▶ _WHAT YOU NEED TO DO_
Without the pictures, set down everything in the listing exactly.

☆ ☆ ☆

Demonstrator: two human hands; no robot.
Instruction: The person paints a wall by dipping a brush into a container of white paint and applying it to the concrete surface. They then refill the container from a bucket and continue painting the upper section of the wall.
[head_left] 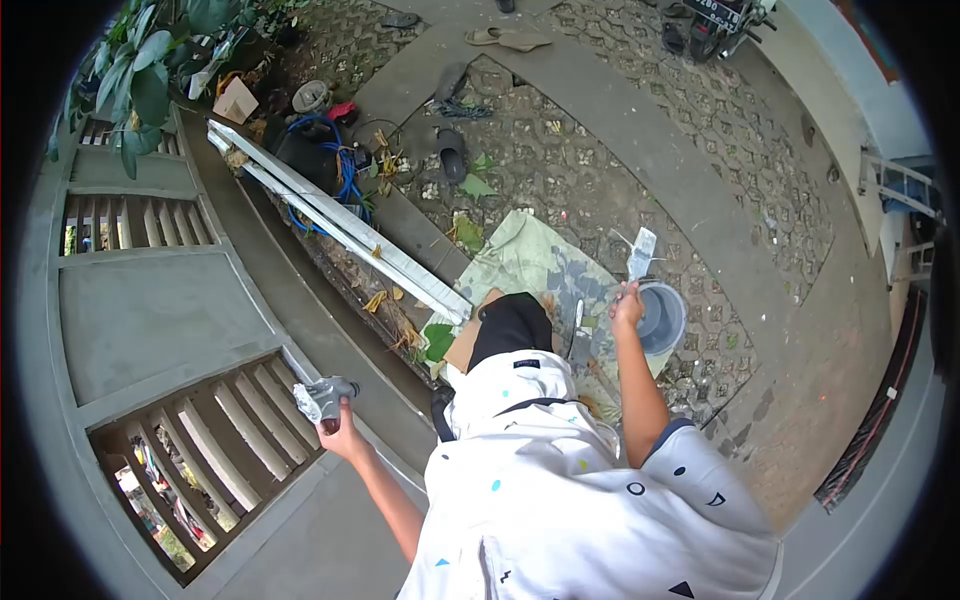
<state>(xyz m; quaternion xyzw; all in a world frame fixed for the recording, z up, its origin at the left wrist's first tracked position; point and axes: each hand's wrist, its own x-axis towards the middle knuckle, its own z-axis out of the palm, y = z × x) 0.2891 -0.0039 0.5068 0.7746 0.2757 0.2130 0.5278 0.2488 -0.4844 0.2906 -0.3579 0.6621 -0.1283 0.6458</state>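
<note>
Left hand (343,436) grips a grey-smeared object, unidentified; right hand (627,308) grips the brush (641,255) near the bucket (679,316). Bristles best kept over the bucket, catching drips.

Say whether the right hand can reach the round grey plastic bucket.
Likely yes: the right hand, holding a pale flat brush, appears right beside the bucket, whose open mouth looks unobstructed.

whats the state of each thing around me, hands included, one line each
left hand: closed round the lump
lump: smeared grey-white, exact kind unclear
right hand: closed round the tool's handle
tool: head pointing away from the body, pale-smeared
bucket: open, grey inside, fill level unclear
sheet: spread on the ground, creased, grey-stained
hose: loosely looped
motorbike: partly in view
</note>
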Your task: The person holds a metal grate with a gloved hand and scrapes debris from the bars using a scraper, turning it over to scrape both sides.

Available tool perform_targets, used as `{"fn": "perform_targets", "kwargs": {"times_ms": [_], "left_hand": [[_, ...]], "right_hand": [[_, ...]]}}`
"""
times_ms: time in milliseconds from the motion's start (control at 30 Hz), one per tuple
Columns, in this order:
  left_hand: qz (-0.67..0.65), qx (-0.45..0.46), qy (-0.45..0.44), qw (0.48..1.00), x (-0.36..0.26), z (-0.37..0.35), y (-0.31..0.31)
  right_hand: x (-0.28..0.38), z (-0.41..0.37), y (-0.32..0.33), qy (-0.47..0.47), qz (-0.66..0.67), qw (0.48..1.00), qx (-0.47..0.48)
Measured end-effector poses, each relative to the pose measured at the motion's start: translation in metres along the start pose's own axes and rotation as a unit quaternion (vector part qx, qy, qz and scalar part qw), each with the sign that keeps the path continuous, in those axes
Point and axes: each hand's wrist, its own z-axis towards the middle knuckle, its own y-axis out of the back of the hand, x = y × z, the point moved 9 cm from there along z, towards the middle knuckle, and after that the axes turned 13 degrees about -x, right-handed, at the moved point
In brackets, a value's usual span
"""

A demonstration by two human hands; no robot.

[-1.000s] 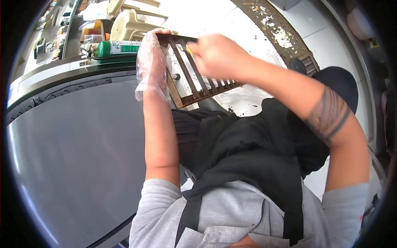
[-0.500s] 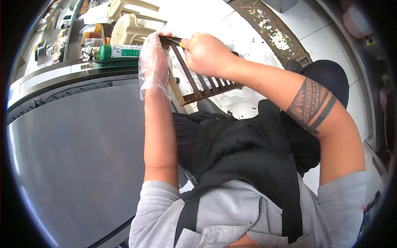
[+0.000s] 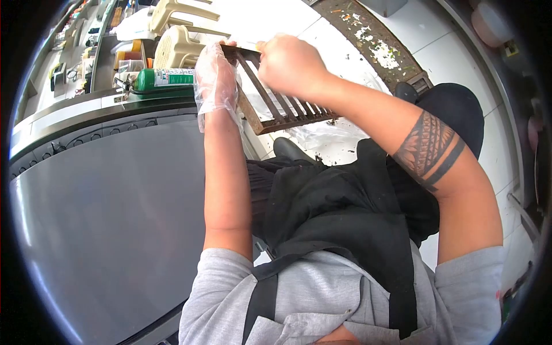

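Over white floor tiles (image 3: 287, 20), gloved left hand (image 3: 215, 75) grips rusty grate (image 3: 279, 112); right hand (image 3: 287, 63) fisted against its bars.

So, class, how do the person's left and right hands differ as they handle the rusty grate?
The left hand wears a clear plastic glove; the right hand is bare. The left hand grips the grate by its side edge, while the right hand is fisted at its top bar. Both touch the grate.
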Motion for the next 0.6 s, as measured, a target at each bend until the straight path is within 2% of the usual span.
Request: {"fn": "perform_targets", "kwargs": {"times_ms": [67,133,200,233,267,367,433,467,533,600], "left_hand": [[-0.012,-0.009,0.022,1.000,-0.004,-0.009,0.002],[-0.025,-0.017,0.043,0.999,-0.003,-0.011,0.001],[-0.098,-0.014,0.062,0.993,0.006,-0.007,0.004],[-0.091,-0.004,0.058,0.994,0.006,-0.006,0.005],[-0.090,-0.006,0.057,0.994,0.009,-0.005,0.006],[-0.180,-0.041,0.090,0.979,0.005,-0.012,0.002],[-0.185,-0.049,0.092,0.977,0.000,-0.017,-0.003],[-0.189,-0.057,0.095,0.976,-0.001,-0.019,-0.004],[-0.163,-0.043,0.070,0.983,0.000,-0.014,-0.006],[-0.136,-0.029,0.044,0.989,-0.004,-0.011,-0.010]], "right_hand": [[-0.033,0.015,0.008,-0.090,-0.026,0.996,0.002],[-0.034,0.020,0.024,-0.083,-0.011,0.996,-0.021],[-0.023,0.017,0.028,-0.046,0.024,0.999,-0.011],[-0.014,0.012,0.033,-0.052,0.010,0.998,0.043],[-0.015,0.008,0.033,-0.051,0.011,0.998,0.044],[-0.012,-0.001,0.024,0.007,0.019,0.999,0.027],[0.001,-0.004,0.022,0.067,0.076,0.995,-0.009],[-0.002,-0.003,0.019,0.067,0.075,0.995,-0.009],[0.004,0.000,0.009,0.009,0.061,0.996,0.070],[0.003,0.002,-0.002,0.005,0.069,0.997,0.036]]}}
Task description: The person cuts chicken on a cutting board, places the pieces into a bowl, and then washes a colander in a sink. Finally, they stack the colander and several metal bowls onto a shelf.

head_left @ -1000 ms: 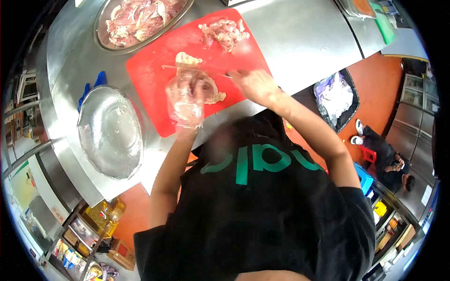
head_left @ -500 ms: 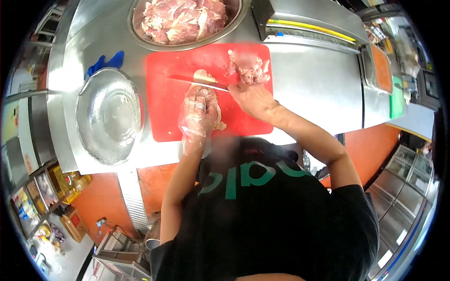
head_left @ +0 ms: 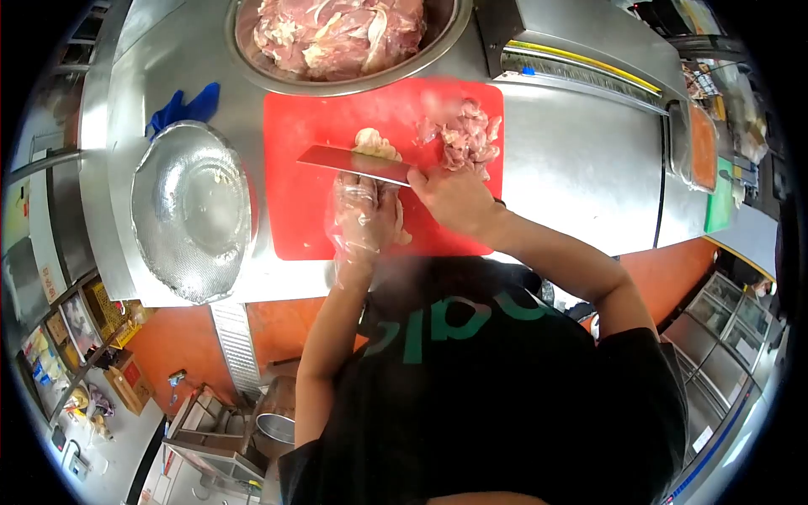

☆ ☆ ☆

▶ _RESPONSE_
Demonstrator: two human hands; no robot.
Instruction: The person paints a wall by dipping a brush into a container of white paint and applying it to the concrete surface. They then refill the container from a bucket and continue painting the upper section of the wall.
[head_left] 
<state>(xyz m; quaternion xyzw; all in a world frame fixed for the recording, z up, its origin at the left wrist's first tracked position; point and axes: each hand's wrist, its own x-axis towards the middle knuckle, its own z-axis out of the palm, y = z × x) 0.2891 -0.0039 0.5068 0.7746 0.2757 0.2130 0.5278 0.2488 -0.4844 0.2906 -0.3579 0.6621 -0.1283 0.6458</state>
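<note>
Left hand (343,436) grips a grey-smeared object, unidentified; right hand (627,308) grips the brush (641,255) near the bucket (679,316). Bristles best kept over the bucket, catching drips.

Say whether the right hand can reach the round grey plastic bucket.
Likely yes: the right hand, holding a pale flat brush, appears right beside the bucket, whose open mouth looks unobstructed.

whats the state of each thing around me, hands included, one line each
left hand: closed round the lump
lump: smeared grey-white, exact kind unclear
right hand: closed round the tool's handle
tool: head pointing away from the body, pale-smeared
bucket: open, grey inside, fill level unclear
sheet: spread on the ground, creased, grey-stained
hose: loosely looped
motorbike: partly in view
</note>
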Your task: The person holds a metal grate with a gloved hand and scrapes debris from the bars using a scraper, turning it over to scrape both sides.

Available tool perform_targets, used as `{"fn": "perform_targets", "kwargs": {"times_ms": [_], "left_hand": [[_, ...]], "right_hand": [[_, ...]]}}`
"""
times_ms: time in milliseconds from the motion's start (control at 30 Hz), one per tuple
Columns, in this order:
  left_hand: qz (-0.67..0.65), qx (-0.45..0.46), qy (-0.45..0.44), qw (0.48..1.00), x (-0.36..0.26), z (-0.37..0.35), y (-0.31..0.31)
  right_hand: x (-0.28..0.38), z (-0.41..0.37), y (-0.32..0.33), qy (-0.47..0.47), qz (-0.66..0.67), qw (0.48..1.00), qx (-0.47..0.48)
Measured end-effector poses, each relative to the pose measured at the motion's start: translation in metres along the start pose's own axes and rotation as a unit quaternion (vector part qx, qy, qz and scalar part qw), each with the sign that keeps the path continuous, in those axes
Point and axes: each hand's wrist, its own z-axis towards the middle knuckle, its own y-axis out of the back of the hand, x = y × z, the point moved 9 cm from there along z, towards the middle knuckle, and after that the axes turned 13 degrees about -x, right-handed, at the moved point
In brackets, a value's usual span
"""

A demonstration by two human hands; no robot.

[-1.000s] 
[-0.500s] 
[+0.000s] 

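Over white floor tiles (image 3: 287, 20), gloved left hand (image 3: 215, 75) grips rusty grate (image 3: 279, 112); right hand (image 3: 287, 63) fisted against its bars.

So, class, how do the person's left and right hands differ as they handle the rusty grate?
The left hand wears a clear plastic glove; the right hand is bare. The left hand grips the grate by its side edge, while the right hand is fisted at its top bar. Both touch the grate.
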Motion for the next 0.6 s, as measured, a target at each bend until the straight path is within 2% of the usual span.
Request: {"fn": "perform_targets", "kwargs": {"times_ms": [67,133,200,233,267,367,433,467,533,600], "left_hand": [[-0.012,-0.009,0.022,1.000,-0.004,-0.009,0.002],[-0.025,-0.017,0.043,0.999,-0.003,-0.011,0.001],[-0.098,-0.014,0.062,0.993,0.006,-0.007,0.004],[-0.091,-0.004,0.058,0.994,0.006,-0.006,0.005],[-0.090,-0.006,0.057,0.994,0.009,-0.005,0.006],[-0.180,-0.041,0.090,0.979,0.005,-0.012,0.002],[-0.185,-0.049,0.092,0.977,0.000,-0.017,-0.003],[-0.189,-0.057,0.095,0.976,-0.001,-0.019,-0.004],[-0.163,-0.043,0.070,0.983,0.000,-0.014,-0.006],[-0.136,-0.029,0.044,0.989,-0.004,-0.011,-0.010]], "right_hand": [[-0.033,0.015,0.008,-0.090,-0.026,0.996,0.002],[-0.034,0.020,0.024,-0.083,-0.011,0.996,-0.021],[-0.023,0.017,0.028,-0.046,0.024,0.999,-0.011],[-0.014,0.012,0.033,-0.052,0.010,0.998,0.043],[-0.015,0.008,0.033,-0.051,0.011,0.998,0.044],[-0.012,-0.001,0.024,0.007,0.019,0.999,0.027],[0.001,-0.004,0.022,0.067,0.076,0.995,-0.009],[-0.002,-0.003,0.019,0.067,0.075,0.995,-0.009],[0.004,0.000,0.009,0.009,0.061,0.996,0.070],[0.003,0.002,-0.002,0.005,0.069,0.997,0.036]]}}
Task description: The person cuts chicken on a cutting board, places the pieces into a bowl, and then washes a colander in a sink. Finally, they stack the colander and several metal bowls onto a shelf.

head_left @ -1000 ms: 
head_left @ -500 ms: 
head_left @ +0 ms: 

The exercise closes with this answer.